Change to the scripts directory#
cd /shared/build/openmpi_gcc/CMAQ_v54+/CCTM/scripts/
Use lscpu to confirm that there are 4 cores on the c6a.2xlarge ec2 instance that was created with hyperthreading turned off.#
lscpu
Output:
lscpu
Architecture: x86_64
CPU op-mode(s): 32-bit, 64-bit
Address sizes: 48 bits physical, 48 bits virtual
Byte Order: Little Endian
CPU(s): 4
On-line CPU(s) list: 0-3
Vendor ID: AuthenticAMD
Model name: AMD EPYC 7R13 Processor
CPU family: 25
Model: 1
Thread(s) per core: 1
Core(s) per socket: 4
Socket(s): 1
Stepping: 1
BogoMIPS: 5299.98
Flags: fpu vme de pse tsc msr pae mce cx8 apic sep mtrr pge mca cmov pat pse36 clflush mmx fxsr sse sse2 ht syscall nx mmxext fxsr_opt pdpe1gb rdt
scp lm constant_tsc rep_good nopl nonstop_tsc cpuid extd_apicid aperfmperf tsc_known_freq pni pclmulqdq ssse3 fma cx16 pcid sse4_1 sse4_2 x
2apic movbe popcnt aes xsave avx f16c rdrand hypervisor lahf_lm cmp_legacy cr8_legacy abm sse4a misalignsse 3dnowprefetch topoext invpcid_s
ingle ssbd ibrs ibpb stibp vmmcall fsgsbase bmi1 avx2 smep bmi2 invpcid rdseed adx smap clflushopt clwb sha_ni xsaveopt xsavec xgetbv1 clze
ro xsaveerptr rdpru wbnoinvd arat npt nrip_save vaes vpclmulqdq rdpid
Virtualization features:
Hypervisor vendor: KVM
Virtualization type: full
Caches (sum of all):
L1d: 128 KiB (4 instances)
L1i: 128 KiB (4 instances)
L2: 2 MiB (4 instances)
L3: 16 MiB (1 instance)
NUMA:
NUMA node(s): 1
NUMA node0 CPU(s): 0-3
Vulnerabilities:
Itlb multihit: Not affected
L1tf: Not affected
Mds: Not affected
Meltdown: Not affected
Mmio stale data: Not affected
Retbleed: Not affected
Spec store bypass: Mitigation; Speculative Store Bypass disabled via prctl
Spectre v1: Mitigation; usercopy/swapgs barriers and __user pointer sanitization
Spectre v2: Mitigation; Retpolines, IBPB conditional, IBRS_FW, RSB filling, PBRSB-eIBRS Not affected
Srbds: Not affected
Tsx async abort: Not affected
Edit the 12US3 Benchmark run script to use the gcc compiler and to output all species to CONC output file.#
cd /shared/build/openmpi_gcc/CMAQ_v54+/CCTM/scripts/
vi run_cctm_Bench_2018_12NE3.c6a48xlarge.csh
change
setenv compiler intel
to
setenv compiler gcc
Comment out the CONC_SPCS setting that limits them to only 12 species
# setenv CONC_SPCS "O3 NO ANO3I ANO3J NO2 FORM ISOP NH3 ANH4I ANH4J ASO4I ASO4J"

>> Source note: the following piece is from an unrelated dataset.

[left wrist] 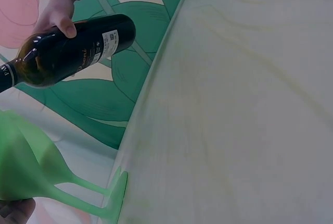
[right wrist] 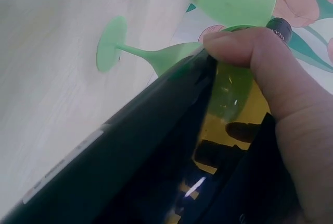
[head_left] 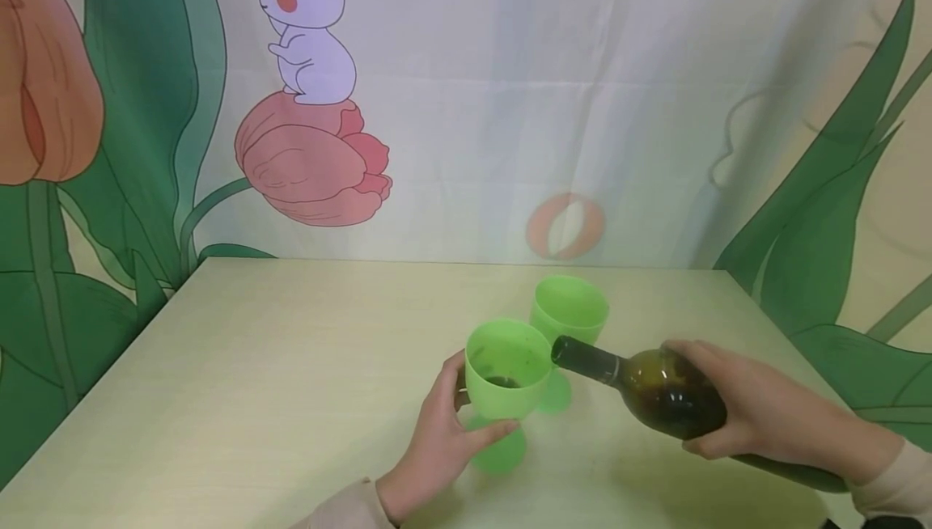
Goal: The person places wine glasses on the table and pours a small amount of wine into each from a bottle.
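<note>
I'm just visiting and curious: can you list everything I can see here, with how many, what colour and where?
goblet: one, green, near table middle, held at the bowl, dark liquid inside
second goblet: one, green, just behind the first
bottle: one, dark glass, tilted, mouth over the held goblet's rim
table: one, pale wood
backdrop: one, white with rabbit, tulips, green leaves, behind the table
left hand: one, fingers round the goblet
right hand: one, gripping the bottle

Two translucent green goblets [head_left: 507, 367] [head_left: 569, 311]; dark brown-green bottle [head_left: 655, 390] with white label; pale wood-grain table [head_left: 291, 367]; backdrop [head_left: 466, 108] with pink tulips, white rabbit.
</note>
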A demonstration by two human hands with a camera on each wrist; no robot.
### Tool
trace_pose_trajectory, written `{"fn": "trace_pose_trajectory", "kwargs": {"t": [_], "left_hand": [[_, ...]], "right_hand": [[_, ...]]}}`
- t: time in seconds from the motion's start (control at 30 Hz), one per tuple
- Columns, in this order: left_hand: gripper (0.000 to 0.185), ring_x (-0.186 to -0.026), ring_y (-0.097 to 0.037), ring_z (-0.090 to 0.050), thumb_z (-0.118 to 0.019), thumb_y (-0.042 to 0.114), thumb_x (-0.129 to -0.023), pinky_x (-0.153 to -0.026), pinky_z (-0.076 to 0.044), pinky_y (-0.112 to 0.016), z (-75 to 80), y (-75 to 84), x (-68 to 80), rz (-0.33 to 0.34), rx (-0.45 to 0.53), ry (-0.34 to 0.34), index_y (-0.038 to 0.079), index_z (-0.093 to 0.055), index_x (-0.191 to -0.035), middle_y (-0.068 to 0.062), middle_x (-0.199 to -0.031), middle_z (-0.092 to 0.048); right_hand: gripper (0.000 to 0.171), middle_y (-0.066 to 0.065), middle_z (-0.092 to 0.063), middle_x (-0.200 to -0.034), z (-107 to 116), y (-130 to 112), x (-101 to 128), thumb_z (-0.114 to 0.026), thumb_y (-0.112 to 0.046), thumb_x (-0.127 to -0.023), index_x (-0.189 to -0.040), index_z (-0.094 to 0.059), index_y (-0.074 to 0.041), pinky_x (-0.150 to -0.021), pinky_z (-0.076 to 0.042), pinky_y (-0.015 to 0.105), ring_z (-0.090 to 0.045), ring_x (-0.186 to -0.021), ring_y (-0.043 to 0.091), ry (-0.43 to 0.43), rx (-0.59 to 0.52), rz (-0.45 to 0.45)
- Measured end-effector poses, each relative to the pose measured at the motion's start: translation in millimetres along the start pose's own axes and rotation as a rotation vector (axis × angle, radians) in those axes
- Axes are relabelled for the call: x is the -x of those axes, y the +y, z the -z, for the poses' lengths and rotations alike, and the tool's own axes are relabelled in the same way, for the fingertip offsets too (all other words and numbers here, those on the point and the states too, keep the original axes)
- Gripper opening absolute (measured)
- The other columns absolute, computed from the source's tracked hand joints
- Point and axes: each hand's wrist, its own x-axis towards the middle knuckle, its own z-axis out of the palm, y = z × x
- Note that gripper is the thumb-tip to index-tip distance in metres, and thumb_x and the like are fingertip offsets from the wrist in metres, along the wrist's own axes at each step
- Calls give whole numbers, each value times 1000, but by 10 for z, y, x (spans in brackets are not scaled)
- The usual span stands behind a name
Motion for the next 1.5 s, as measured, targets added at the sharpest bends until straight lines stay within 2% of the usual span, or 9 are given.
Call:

Change the NPCOL, NPROW to run on 4 cores
@ NPCOL = 2; @ NPROW = 2
Run the 12US3 Benchmark case#
./run_cctm_Bench_2018_12NE3.c6a.2xlarge.csh |& tee ./run_cctm_Bench_2018_12NE3.c6a.2xlarge.4pe.log
Use HTOP to view performance.#
htop
output
Note, this 12NE3 Domain uses more memory, and takes longer than the 12LISTOS-Training Domain. It also takes longer to run using 4 cores on c6a.2xlarge instance than on 32 cores on c6a.48xlarge instance.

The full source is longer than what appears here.